● Task requirements: Reproduce each line of the data exactly as it is.

Extracted records: Begin

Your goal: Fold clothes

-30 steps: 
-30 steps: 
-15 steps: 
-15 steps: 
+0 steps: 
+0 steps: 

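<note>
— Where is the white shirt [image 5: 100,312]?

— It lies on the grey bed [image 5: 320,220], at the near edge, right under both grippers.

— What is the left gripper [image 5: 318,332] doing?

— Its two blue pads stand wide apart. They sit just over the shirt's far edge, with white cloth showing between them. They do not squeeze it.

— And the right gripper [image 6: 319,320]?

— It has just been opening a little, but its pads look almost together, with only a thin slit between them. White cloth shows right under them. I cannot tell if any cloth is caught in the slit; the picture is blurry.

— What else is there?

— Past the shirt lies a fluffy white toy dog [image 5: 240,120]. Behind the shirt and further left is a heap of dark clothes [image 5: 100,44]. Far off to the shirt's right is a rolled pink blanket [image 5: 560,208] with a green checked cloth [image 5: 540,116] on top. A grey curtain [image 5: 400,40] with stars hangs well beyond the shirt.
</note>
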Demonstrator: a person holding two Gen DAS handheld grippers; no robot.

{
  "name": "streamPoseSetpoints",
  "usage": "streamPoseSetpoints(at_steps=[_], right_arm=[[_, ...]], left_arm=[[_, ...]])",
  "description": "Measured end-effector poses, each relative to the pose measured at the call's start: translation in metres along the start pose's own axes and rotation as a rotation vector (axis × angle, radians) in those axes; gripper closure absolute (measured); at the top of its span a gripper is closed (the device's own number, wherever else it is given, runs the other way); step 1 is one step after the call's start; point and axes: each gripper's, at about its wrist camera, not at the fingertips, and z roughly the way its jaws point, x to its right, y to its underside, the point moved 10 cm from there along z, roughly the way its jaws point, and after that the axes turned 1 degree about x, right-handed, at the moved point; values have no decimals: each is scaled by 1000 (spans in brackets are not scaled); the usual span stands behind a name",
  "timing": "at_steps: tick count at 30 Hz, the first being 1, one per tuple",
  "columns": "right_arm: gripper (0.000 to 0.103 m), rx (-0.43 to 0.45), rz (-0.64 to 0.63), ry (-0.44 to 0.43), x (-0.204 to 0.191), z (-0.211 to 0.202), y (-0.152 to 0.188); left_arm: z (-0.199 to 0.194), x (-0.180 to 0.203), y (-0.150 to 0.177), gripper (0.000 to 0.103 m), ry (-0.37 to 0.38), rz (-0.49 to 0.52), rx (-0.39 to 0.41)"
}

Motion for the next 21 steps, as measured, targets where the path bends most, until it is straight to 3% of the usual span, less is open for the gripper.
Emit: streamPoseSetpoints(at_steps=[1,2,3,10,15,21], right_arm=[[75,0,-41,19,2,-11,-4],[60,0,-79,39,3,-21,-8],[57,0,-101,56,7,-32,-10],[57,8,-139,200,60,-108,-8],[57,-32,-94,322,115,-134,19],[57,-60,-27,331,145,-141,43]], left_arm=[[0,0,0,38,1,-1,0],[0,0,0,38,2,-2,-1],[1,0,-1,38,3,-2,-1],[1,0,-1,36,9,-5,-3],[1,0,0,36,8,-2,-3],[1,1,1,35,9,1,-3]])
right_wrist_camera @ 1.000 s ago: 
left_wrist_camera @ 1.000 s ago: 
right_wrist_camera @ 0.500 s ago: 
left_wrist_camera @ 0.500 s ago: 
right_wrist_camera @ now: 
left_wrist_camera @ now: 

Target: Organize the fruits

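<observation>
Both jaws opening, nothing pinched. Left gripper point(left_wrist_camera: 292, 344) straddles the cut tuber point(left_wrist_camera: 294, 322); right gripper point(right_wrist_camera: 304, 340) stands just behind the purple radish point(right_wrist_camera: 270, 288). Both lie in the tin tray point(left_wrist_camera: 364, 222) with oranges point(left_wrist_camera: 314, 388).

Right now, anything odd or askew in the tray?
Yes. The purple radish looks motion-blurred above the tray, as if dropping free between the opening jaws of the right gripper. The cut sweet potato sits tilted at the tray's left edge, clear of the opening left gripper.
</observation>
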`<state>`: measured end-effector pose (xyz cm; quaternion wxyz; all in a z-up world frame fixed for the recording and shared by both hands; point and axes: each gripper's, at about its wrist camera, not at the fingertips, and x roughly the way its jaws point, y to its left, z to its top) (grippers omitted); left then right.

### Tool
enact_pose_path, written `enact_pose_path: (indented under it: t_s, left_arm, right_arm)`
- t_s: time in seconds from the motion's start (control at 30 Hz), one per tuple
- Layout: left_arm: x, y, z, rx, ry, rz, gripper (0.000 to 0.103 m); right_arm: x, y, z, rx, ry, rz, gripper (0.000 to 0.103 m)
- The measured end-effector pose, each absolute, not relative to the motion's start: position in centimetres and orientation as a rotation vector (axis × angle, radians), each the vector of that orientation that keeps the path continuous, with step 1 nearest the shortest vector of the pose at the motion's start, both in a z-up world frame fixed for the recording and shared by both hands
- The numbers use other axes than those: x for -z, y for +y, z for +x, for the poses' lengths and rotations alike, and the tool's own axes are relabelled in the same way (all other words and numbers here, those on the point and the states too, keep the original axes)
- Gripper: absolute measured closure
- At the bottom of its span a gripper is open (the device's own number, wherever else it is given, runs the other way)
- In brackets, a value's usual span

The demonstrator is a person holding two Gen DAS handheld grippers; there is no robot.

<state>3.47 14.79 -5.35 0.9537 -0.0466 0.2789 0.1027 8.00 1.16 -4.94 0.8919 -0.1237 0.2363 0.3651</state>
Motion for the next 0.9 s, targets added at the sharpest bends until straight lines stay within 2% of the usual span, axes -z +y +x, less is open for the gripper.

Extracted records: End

● Answer box:
Your goal: Fold clothes

-30 steps: 
-30 steps: 
-15 steps: 
-15 steps: 
+0 steps: 
+0 steps: 

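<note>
— Where is the white shirt [image 5: 100,312]?

— It lies on the grey bed [image 5: 320,220], at the near edge, right under both grippers.

— What is the left gripper [image 5: 318,332] doing?

— Its two blue pads stand wide apart. They sit just over the shirt's far edge, with white cloth showing between them. They do not squeeze it.

— And the right gripper [image 6: 319,320]?

— It has just been opening a little, but its pads look almost together, with only a thin slit between them. White cloth shows right under them. I cannot tell if any cloth is caught in the slit; the picture is blurry.

— What else is there?

— Past the shirt lies a fluffy white toy dog [image 5: 240,120]. Behind the shirt and further left is a heap of dark clothes [image 5: 100,44]. Far off to the shirt's right is a rolled pink blanket [image 5: 560,208] with a green checked cloth [image 5: 540,116] on top. A grey curtain [image 5: 400,40] with stars hangs well beyond the shirt.
</note>
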Demonstrator: a person holding two Gen DAS handheld grippers; no robot.

{
  "name": "streamPoseSetpoints",
  "usage": "streamPoseSetpoints(at_steps=[_], right_arm=[[_, ...]], left_arm=[[_, ...]])",
  "description": "Measured end-effector poses, each relative to the pose measured at the call's start: translation in metres along the start pose's own axes and rotation as a rotation vector (axis × angle, radians) in those axes; gripper closure absolute (measured); at the top of its span a gripper is closed (the device's own number, wherever else it is given, runs the other way); step 1 is one step after the call's start; point and axes: each gripper's, at about its wrist camera, not at the fingertips, and z roughly the way its jaws point, x to its right, y to its underside, the point moved 10 cm from there along z, roughly the way its jaws point, and after that the axes turned 1 degree about x, right-handed, at the moved point; values have no decimals: each is scaled by 1000 (spans in brackets are not scaled); the usual span stands behind a name",
  "timing": "at_steps: tick count at 30 Hz, the first being 1, one per tuple",
  "columns": "right_arm: gripper (0.000 to 0.103 m), rx (-0.43 to 0.45), rz (-0.64 to 0.63), ry (-0.44 to 0.43), x (-0.204 to 0.191), z (-0.211 to 0.202), y (-0.152 to 0.188); left_arm: z (-0.199 to 0.194), x (-0.180 to 0.203), y (-0.150 to 0.177), gripper (0.000 to 0.103 m), ry (-0.37 to 0.38), rz (-0.49 to 0.52), rx (-0.39 to 0.41)"
}

Motion for the next 21 steps, as measured, targets where the path bends most, until it is straight to 3% of the usual span, less is open for the gripper.
Emit: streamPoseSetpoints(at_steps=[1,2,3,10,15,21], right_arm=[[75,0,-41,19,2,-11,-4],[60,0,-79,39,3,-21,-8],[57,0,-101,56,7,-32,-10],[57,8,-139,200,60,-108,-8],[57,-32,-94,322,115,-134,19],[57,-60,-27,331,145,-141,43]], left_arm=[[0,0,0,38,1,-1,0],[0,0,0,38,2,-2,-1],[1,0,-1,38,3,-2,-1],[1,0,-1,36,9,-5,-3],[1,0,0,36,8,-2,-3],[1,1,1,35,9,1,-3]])
right_wrist_camera @ 1.000 s ago: 
left_wrist_camera @ 1.000 s ago: 
right_wrist_camera @ 0.500 s ago: 
left_wrist_camera @ 0.500 s ago: 
right_wrist_camera @ now: 
left_wrist_camera @ now: 

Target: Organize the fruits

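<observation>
Both jaws opening, nothing pinched. Left gripper point(left_wrist_camera: 292, 344) straddles the cut tuber point(left_wrist_camera: 294, 322); right gripper point(right_wrist_camera: 304, 340) stands just behind the purple radish point(right_wrist_camera: 270, 288). Both lie in the tin tray point(left_wrist_camera: 364, 222) with oranges point(left_wrist_camera: 314, 388).

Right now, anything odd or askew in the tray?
Yes. The purple radish looks motion-blurred above the tray, as if dropping free between the opening jaws of the right gripper. The cut sweet potato sits tilted at the tray's left edge, clear of the opening left gripper.
</observation>
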`<state>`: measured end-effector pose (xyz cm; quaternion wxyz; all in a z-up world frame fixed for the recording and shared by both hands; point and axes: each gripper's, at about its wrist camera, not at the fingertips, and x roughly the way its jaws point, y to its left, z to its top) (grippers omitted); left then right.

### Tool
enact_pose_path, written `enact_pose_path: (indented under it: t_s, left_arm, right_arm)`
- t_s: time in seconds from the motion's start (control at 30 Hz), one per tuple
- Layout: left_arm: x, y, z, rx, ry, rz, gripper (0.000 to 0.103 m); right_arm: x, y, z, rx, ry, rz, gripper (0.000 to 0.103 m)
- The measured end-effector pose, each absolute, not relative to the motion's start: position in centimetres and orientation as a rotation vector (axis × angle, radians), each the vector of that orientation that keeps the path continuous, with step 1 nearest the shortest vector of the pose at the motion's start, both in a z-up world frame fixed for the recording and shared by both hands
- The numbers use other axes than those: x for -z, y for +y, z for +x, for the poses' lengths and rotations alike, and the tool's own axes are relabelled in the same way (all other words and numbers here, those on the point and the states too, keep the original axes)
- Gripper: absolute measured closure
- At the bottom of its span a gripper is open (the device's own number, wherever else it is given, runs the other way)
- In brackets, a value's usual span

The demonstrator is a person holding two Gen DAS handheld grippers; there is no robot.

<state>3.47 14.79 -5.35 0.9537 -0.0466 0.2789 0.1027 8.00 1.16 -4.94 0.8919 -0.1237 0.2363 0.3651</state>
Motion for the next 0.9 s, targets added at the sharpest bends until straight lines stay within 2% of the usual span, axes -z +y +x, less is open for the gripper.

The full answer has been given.